Auch viele norddeutsche Eltern schauen besorgt auf die miesen PISA-Ergebnisse. Der Landeselternrat Niedersachsen fordert deshalb eine "gesellschaftliche Kraftanstrengung, damit die Schulen im internationalen Vergleich wieder konkurrenzfähig werden". Es sei viel zu lange viel zu wenig passiert, sagte Landeselternrat-Vorsitzender Michael Guder dem NDR. "Wir brauchen jetzt endlich Antworten auf die Frage: Wie können wir das Lernen an den Schulen verbessern? Ein paar Schönheits-Korrekturen reichen da nicht mehr aus."
Weltweit knapp 700.000 Schüler getestet
PISA ist die weltweit größte Schulleistungsstudie und untersucht die Kompetenzen von 15-jährigen Schülerinnen und Schülern in den Bereichen Mathematik, Naturwissenschaften und Lesen. Schwerpunkt der aktuellen Studie ist die Mathematik. Die Studie fragt nicht Faktenwissen ab, sondern untersucht, ob Schülerinnen und Schüler ihr Wissen anwenden und Informationen sinnvoll verknüpfen können.

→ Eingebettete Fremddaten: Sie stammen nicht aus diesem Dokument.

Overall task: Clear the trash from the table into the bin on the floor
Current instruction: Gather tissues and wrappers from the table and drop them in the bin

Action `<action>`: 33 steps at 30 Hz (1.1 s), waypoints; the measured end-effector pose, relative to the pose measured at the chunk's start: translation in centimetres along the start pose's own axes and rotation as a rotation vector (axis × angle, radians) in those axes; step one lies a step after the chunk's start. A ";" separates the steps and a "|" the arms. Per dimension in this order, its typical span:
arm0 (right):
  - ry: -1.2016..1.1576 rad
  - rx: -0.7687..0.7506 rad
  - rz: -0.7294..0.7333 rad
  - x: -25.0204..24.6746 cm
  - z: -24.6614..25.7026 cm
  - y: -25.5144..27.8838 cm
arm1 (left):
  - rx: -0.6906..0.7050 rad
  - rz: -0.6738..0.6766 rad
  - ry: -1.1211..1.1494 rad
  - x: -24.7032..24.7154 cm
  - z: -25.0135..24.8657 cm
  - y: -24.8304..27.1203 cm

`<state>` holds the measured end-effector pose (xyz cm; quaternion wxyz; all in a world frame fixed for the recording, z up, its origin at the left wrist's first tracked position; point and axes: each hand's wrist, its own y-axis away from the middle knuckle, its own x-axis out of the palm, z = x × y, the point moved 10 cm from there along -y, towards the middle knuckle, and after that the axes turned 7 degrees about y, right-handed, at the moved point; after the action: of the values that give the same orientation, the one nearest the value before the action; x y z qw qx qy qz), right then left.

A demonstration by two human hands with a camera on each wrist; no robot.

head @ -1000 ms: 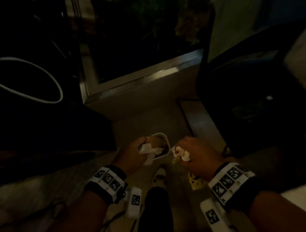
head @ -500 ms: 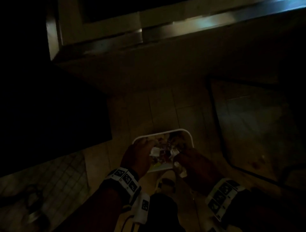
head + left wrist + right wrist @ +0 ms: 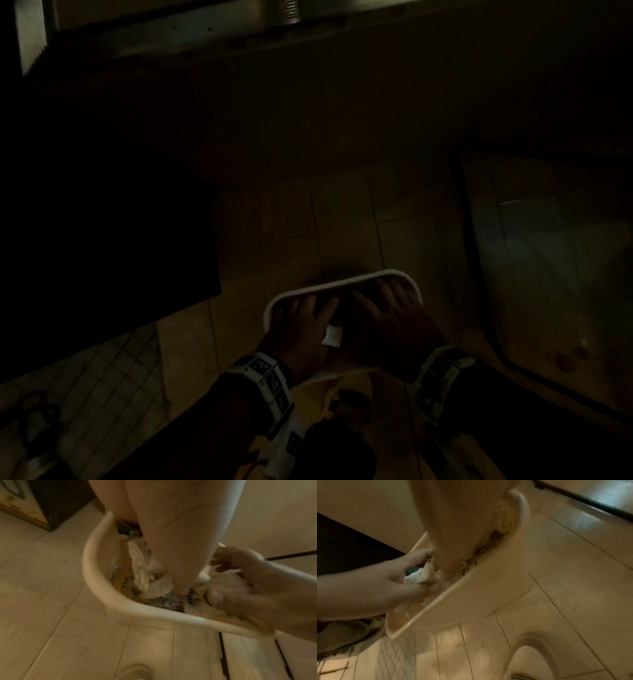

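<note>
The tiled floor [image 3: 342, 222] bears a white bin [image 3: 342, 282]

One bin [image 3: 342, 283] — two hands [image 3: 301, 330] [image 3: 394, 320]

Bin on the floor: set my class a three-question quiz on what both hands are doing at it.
1. True or false: the white bin stands on a table.
2. The left hand and right hand are: A) inside the rim, on the trash; B) gripping the rim from outside; C) flat on the floor.
3. Name the white item between the hands in the head view.
Key: 1 false, on the tiled floor; 2 A; 3 crumpled tissue.
</note>
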<state>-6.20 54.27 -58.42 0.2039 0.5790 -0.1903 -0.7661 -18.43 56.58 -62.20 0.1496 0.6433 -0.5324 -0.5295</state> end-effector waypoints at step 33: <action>-1.020 0.744 -0.061 -23.8 0.7 63.7 | 0.231 0.359 -0.582 -14.5 -28.7 33.2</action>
<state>4.85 13.19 -5.34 -0.1497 0.1783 -0.5007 -0.8337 -9.96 45.27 -18.26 0.0088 0.3744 -0.7136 -0.5921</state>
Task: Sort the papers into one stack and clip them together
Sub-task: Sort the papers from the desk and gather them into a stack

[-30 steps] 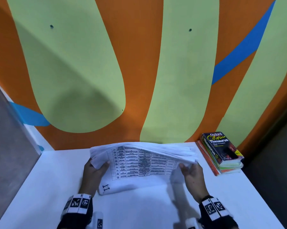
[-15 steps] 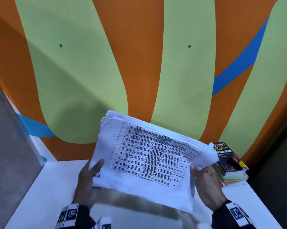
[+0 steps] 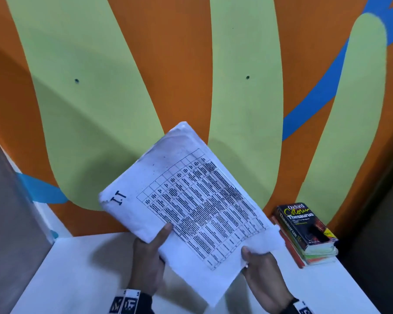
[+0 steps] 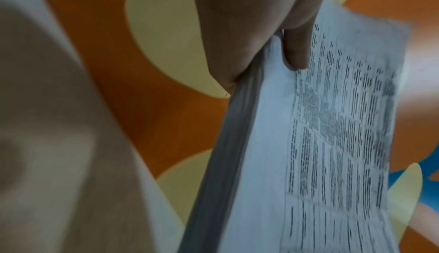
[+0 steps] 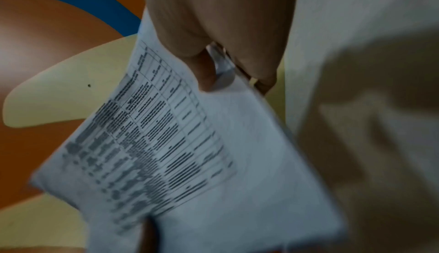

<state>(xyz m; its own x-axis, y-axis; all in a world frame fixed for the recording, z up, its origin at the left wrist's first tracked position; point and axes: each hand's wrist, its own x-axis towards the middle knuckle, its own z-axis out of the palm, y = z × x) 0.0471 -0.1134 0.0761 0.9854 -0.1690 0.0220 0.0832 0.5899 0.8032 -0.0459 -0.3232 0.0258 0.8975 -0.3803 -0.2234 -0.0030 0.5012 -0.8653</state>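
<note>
A thick stack of white papers point(image 3: 191, 200), its top sheet printed with a table and marked "11", is held up above the white table point(image 3: 77, 279), tilted with one corner pointing up. My left hand point(image 3: 150, 257) grips its lower left edge, thumb point(image 4: 297, 50) on the top sheet. My right hand point(image 3: 261, 270) pinches the lower right corner, thumb point(image 5: 206, 73) on top. The stack's grey edge point(image 4: 225, 153) shows in the left wrist view. The printed sheet point(image 5: 166, 144) fills the right wrist view. No clip is in view.
A pile of books point(image 3: 304, 234), a Thesaurus on top, lies at the table's back right corner. An orange, green and blue wall point(image 3: 191, 75) stands close behind. Grey floor point(image 3: 5, 223) drops off to the left of the table.
The stack has been lifted off the table and turned from lying wide to standing on a corner, tilted. Both hands kept their grip and rose with it.
</note>
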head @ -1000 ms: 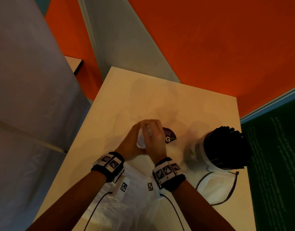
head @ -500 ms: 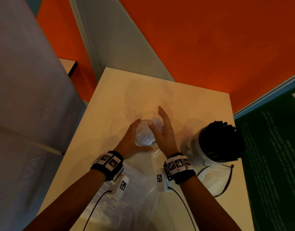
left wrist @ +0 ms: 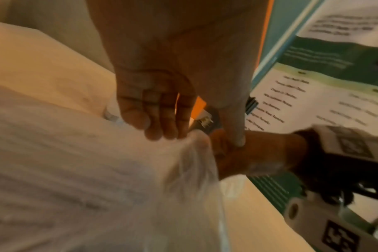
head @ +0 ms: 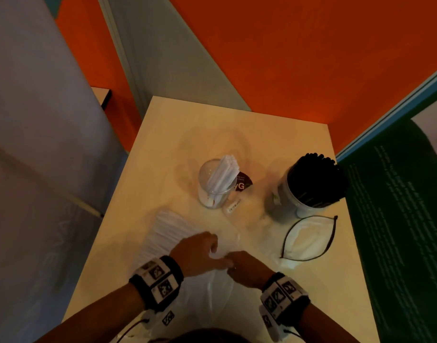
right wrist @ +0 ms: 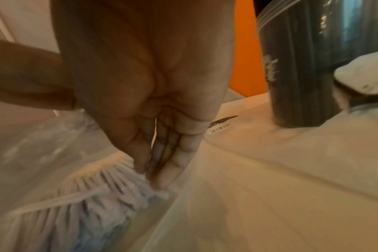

Aus den 81 Ländern hat Singapur am besten abgeschnitten. Allgemein waren vor allem asiatische Länder und Volkswirtschaften - also auch Japan, Südkorea und chinesische Regionen - am leistungsstärksten. Aus Europa landete nur Estland mit seinen Ergebnissen in allen drei Kategorien in der Spitzengruppe. Aus Deutschland waren 6.116 der 15-Jährigen dabei. In Hamburg beispielsweise machten rund 300 Schülerinnen und Schüler aus fünf Schulen mit.